Asked about the disclosures, Iranian officials at the Brussels talks between chief nuclear negotiator Ali Larijani and EU foreign policy chief Javier Solana declined comment.
 
Officials at the International Atomic Energy Agency had no comment, citing confidentiality that prevails between periodic reports by IAEA chief Mohamed ElBaradei on Iranian nuclear work.
 
A senior IAEA diplomat did not confirm or deny that Iranian progress with uranium enrichment was faltering.

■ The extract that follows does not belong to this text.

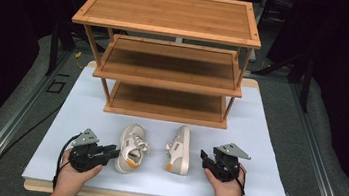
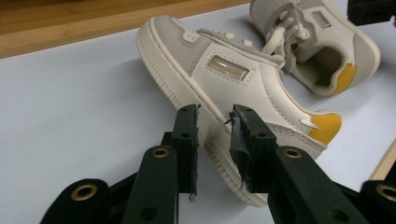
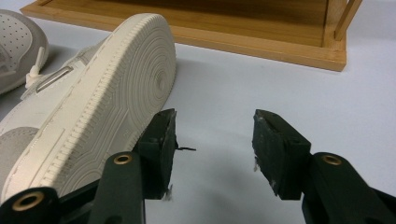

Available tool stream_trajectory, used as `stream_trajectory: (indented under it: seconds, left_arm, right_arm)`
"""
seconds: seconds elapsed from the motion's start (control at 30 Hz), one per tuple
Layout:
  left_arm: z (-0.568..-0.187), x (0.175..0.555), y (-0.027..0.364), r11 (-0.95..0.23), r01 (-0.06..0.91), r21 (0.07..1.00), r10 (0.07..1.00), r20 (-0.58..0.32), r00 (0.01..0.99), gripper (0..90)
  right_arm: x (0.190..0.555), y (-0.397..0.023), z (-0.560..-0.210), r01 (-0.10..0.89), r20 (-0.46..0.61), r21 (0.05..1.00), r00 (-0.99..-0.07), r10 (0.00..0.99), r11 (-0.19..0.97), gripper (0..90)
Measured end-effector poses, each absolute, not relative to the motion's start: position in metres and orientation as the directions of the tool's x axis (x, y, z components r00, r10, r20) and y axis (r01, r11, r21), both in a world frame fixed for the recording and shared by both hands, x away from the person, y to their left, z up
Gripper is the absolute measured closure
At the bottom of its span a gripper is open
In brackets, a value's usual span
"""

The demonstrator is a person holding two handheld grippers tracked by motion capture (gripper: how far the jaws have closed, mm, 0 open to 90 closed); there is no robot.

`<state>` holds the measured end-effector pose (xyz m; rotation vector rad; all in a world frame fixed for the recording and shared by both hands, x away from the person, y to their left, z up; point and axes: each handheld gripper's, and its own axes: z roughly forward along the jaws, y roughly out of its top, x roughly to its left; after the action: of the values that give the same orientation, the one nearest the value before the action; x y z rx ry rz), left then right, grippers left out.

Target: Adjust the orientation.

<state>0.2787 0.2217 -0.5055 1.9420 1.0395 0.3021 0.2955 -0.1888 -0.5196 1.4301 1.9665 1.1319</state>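
Left gripper [image 2: 214,114] is sitting right at the left sneaker [image 1: 131,148], jaws straddling its sole edge near the heel with a gap each side, not pinching yet. The sneaker is lying toe toward the bamboo shoe rack [image 1: 168,52] on the desk [image 1: 268,139]. Right gripper [image 3: 215,121] is hanging spread and empty beside the tipped right sneaker [image 1: 179,149].
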Motion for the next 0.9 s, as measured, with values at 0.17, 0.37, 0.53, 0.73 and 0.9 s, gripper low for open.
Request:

"It’s hard to make a judgment like this because Iran had not given the agency a schedule of what it intended to do regarding the (current round of enrichment)," he said.
 
Centrifuges are prone to breakdown from excessive vibration or pressure and temperature oscillations. Iran would likely have to run thousands of centrifuges for months or years non-stop to prove it could enrich uranium in significant quantities.
 
Serious problems in mastering enrichment technology could diminish the sense of urgency over Iran’s case cultivated by its arch-foe the United States, but questioned by Russia and China which oppose sanctions options mooted by Washington.
 
The United States and EU allies regard Iranian nuclear activity as an imminent threat to international peace, pointing to Tehran’s past cover-up of enrichment research from the IAEA and repeated calls for the destruction of Israel.
 
ElBaradei has assessed Iran poses no immediate danger. He said last week world powers had ample time to solve the crisis diplomatically.